▶ **Information provided**
━━━━━━

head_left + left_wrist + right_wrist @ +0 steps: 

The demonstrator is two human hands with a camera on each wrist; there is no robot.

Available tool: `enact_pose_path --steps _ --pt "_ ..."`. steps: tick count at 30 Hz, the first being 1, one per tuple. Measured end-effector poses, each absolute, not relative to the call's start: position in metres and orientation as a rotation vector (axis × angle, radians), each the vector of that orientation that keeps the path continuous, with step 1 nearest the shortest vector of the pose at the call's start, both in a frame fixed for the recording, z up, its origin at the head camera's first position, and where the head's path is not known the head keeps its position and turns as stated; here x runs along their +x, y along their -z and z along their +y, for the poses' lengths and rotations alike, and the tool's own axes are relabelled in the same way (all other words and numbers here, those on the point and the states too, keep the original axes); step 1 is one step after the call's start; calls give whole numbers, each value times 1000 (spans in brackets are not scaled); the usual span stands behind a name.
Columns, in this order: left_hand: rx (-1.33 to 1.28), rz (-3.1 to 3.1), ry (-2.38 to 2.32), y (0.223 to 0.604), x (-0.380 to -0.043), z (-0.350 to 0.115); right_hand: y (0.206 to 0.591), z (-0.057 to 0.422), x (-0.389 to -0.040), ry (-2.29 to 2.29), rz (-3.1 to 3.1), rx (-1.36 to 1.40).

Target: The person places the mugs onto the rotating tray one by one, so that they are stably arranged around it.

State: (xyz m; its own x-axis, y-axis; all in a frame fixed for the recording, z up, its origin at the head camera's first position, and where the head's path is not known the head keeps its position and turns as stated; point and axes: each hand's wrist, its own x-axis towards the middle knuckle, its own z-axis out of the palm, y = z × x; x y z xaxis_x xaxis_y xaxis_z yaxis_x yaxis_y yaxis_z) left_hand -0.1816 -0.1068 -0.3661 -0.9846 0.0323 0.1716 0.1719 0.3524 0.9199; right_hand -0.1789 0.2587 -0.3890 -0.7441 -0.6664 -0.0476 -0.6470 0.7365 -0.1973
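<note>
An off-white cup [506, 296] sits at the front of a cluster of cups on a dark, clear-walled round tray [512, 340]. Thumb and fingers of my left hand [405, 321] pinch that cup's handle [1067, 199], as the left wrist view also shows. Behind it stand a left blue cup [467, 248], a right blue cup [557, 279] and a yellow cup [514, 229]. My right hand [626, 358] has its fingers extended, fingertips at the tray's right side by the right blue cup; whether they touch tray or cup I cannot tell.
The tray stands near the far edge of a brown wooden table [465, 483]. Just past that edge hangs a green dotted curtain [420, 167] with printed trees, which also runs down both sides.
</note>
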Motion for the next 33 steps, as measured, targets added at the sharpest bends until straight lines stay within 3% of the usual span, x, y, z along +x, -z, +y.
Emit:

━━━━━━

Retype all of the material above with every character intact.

▶ **Response for this exercise**
head_left + left_wrist + right_wrist @ +0 steps: 

The demonstrator is two human hands with a camera on each wrist; there is no robot.

Available tool: `enact_pose_path --steps _ --pt "_ ..."`. steps: tick count at 30 Hz, the first being 1, one per tuple. Measured end-effector poses, each absolute, not relative to the call's start: position in metres and orientation as a rotation vector (axis × angle, radians), each the vector of that orientation that keeps the path continuous, with step 1 nearest the shortest vector of the pose at the call's start, both in a frame fixed for the recording, z up, its origin at the head camera's first position, and where the head's path is not known the head keeps its position and turns as stated; here x runs along their +x, y along their -z and z along their +y, for the poses' lengths and rotations alike, and the tool's own axes are relabelled in the same way (all other words and numbers here, those on the point and the states too, keep the original axes); step 1 is one step after the call's start; calls give whole numbers, each value times 1000 (spans in brackets are not scaled); the usual span stands behind a name.
Columns, in this order: left_hand: rx (-1.33 to 1.28), rz (-3.1 to 3.1), ry (-2.38 to 2.32), y (0.223 to 0.604), x (-0.380 to -0.043), z (-0.350 to 0.115); right_hand: y (0.206 to 0.591), z (-0.057 to 0.422), x (-0.389 to -0.040), ry (-2.29 to 2.29), rz (-3.1 to 3.1), rx (-1.36 to 1.40).

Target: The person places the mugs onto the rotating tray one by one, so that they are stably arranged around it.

State: (xyz m; its own x-axis, y-axis; all in a frame fixed for the recording, z up, its origin at the head camera's first position, and where the head's path is not known the head keeps its position and turns as stated; point and axes: each hand's wrist, its own x-axis towards the middle knuckle, its own z-axis out of the palm, y = z × x; x y z xaxis_x xaxis_y xaxis_z yaxis_x yaxis_y yaxis_z) left_hand -0.1816 -0.1068 -0.3661 -0.9846 0.0323 0.1716 0.1719 0.3524 0.9199; right_hand -0.1789 0.2587 -0.3890 -0.7441 -0.6664 -0.0476 -0.6470 0.7365 -0.1973
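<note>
An off-white cup [506, 296] sits at the front of a cluster of cups on a dark, clear-walled round tray [512, 340]. Thumb and fingers of my left hand [405, 321] pinch that cup's handle [1067, 199], as the left wrist view also shows. Behind it stand a left blue cup [467, 248], a right blue cup [557, 279] and a yellow cup [514, 229]. My right hand [626, 358] has its fingers extended, fingertips at the tray's right side by the right blue cup; whether they touch tray or cup I cannot tell.
The tray stands near the far edge of a brown wooden table [465, 483]. Just past that edge hangs a green dotted curtain [420, 167] with printed trees, which also runs down both sides.
</note>
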Motion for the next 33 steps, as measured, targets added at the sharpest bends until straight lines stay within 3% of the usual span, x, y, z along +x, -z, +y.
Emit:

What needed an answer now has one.